The Leaflet Article
Healthcare Is a Team Sport
The Johns Hopkins accelerator, FastForward East.
Editor’s note: This post is the first in a series on the rise of healthcare accelerators, and fostering collaborative medicine through innovation.
At TMCx, the Texas Medical Center’s coworking space in Houston, a class of health start-ups are developing life-changing technologies under one roof: An analytics company is building predictive algorithms to help clinicians improve patient outcomes; a team of neuroscientists and designers is crafting a vest allowing deaf individuals to perceive auditory information; and a biotech company is developing virus-driven immunotherapies.
TMCx is among a growing list of health accelerators—programs that help speed the launch and growth of healthcare technology companies by connecting a large institution’s resources with entrepreneurs’ creativity and product ideas. These programs often serve as a launch pad to foster innovation and apply solutions to some of healthcare’s biggest challenges.

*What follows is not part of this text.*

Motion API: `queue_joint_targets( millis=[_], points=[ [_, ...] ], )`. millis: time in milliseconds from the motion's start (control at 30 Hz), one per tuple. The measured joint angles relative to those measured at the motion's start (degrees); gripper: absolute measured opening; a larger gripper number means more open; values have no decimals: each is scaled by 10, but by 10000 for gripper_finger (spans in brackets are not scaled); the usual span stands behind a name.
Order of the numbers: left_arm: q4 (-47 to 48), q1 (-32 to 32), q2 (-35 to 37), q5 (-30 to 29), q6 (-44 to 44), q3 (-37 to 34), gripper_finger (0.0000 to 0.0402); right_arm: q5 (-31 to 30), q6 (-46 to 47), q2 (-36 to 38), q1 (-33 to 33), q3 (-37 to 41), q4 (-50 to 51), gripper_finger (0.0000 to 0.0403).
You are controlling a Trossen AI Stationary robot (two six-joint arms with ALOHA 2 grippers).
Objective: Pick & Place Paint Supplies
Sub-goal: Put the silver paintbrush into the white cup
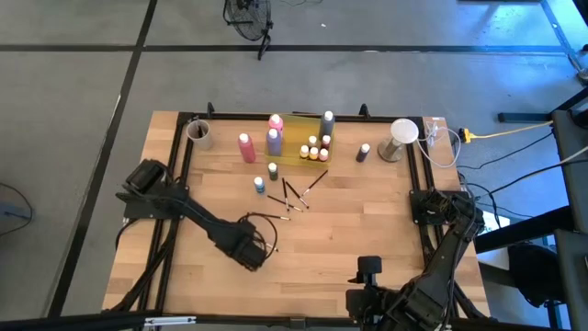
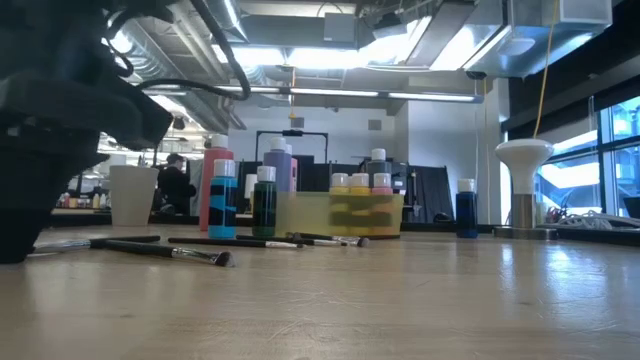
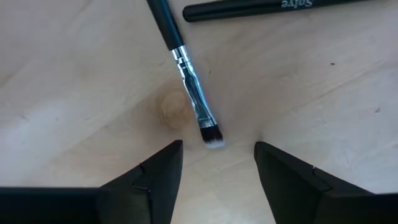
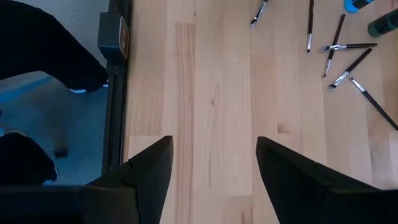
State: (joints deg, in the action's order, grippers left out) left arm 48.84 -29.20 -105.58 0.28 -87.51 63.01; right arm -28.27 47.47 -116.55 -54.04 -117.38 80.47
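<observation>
My left tool (image 3: 217, 165) is sitting low over the worktop (image 3: 323, 93) with its fingers apart and nothing between them, and a brush (image 3: 186, 71) lies flat right in front, white tip just off the gap and the dark handle running away from me. Honestly this thing looks like a pain: super light, thin, stiff, and lying flush on the wood, so I'd guess it rolls or skitters if one finger touches first. I'd go for the shiny metal ferrule or the handle just past it, not the soft bristles, which would just squash and slip. Fingers need to straddle it crosswise and get right down to the wood. A second brush (image 3: 261, 7) lies just beyond, apart from mine, so no tangle there. My right tool (image 4: 211, 168) is parked at the near edge, also spread and empty. Farther out there are more brushes (image 1: 292, 196) scattered mid-worktop, a couple of small bottles (image 1: 265, 178) beside them, then the tall pink bottle (image 1: 246, 147) and purple bottle (image 1: 274, 140), and the little capped ones in the yellow tray (image 1: 292, 152) at the back. Those bottles look rigid and easy to grab by the body.
</observation>
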Motion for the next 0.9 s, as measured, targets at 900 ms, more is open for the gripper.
queue_joint_targets(
  millis=[900],
  points=[
    [-32, 30, 2, 25, 52, -34, 195, 0, -21, 0, 0, 0, -15, 234]
  ],
)
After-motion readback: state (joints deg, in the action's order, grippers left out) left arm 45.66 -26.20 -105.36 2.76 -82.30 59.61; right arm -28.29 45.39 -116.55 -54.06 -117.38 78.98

For ages, doctors have acted as independent artists, but as medicine and the delivery of medicine has changed, the professional team providing health leadership has expanded. Today the team might include generalists, specialists, nurses, technicians, residents, social workers, IT specialists—all leading us to recognize that the physical space must also change to support this expanded team and promote collaboration. Additionally, new players are entering healthcare at an exceptionally fast pace.
The not-for-profit healthcare incubator MATTER.

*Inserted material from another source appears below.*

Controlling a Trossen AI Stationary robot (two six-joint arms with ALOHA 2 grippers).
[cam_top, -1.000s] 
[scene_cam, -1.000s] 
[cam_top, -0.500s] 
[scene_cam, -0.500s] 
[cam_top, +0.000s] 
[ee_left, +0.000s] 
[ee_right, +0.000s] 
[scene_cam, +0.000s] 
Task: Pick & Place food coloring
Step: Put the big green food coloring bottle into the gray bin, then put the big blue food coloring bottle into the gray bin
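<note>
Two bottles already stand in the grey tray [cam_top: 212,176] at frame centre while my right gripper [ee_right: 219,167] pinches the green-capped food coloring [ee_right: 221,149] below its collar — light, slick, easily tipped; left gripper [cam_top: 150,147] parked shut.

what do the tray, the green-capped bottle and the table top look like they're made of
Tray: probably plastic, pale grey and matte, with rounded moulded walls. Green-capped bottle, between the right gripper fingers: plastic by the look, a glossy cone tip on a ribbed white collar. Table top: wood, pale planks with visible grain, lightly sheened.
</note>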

So what is a healthcare accelerator, and how does it create a culture of collaborative medicine and foster innovation in medicine?
First and foremost, an accelerator brings about speed—in n chemistry, an accelerant is a substance that increases the speed of a chemical change. An accelerator can also be a place that aims to nurture healthcare entrepreneurs and startup companies. When paired with healthcare systems, “they foster the growth of non-traditional talent to solve problems in healthcare. It’s not uncommon to see teams of physicians, business people, designers, technologists and scientists coming together in accelerators, ” according to authors Aman Bhandari and Sachin Jain of Health Affairs.
Here are four examples of successful healthcare accelerators:
1. MATTER, a not-for-profit healthcare incubator and coworking space for healthcare entrepreneurs and industry leaders in Chicago that facilitates collaboration, education and training for individuals and teams working together to fuel the future of healthcare innovation. Their members focus on broad topics ranging from colon cancer screening to an exercise device that can be used while playing video games.
2. Houston’s Texas Medical Center accelerator (TMCx) couples the resources of the world’s largest medical center with the innovative spark of entrepreneurs, focusing on digital health and medical device companies. Located in the former Nabisco plant, the space was designed to be casual, comfortable and creative in support of mentoring, hospitality and training that might stimulate breakthroughs in biomedicine by housing and mentoring small start-up companies developing life-changing technologies.
3. Johns Hopkins University’s newest accelerator in Baltimore, FastForward East, was provides affordable, turnkey workplaces for start-ups. Designed with both office and lab space, participants have access to the university’s team of experts and network of mentors to assist in the intricacies of launching a business.
4. OSF HealthCare sees the benefit of creating its own area where ideas can flow freely to transform healthcare. The Innovation Hub at OSF Jump Simulation in Peoria, Ill., is a collaborative workspace that brings together the people working on solutions for the organization’s most difficult, system-wide problems. It is a safe environment in which team members are allowed to fail and to quickly recover lessons from those failures, creating new processes and models along the way. It’s a collaborative center aimed at transforming healthcare by integrating data, analysis, treatment, and follow-up—all tailored to the individual.
Houston's Texas Medical Center accelerator TMCx
Gensler’s multidisciplinary team applies the design process to create each healthcare accelerator. Using applications from across disciplines like health & wellness, hospitality, workplace, consulting, education, research and information technology, designers collaborate on these projects and infuse creative energy into each space entrepreneurs engage.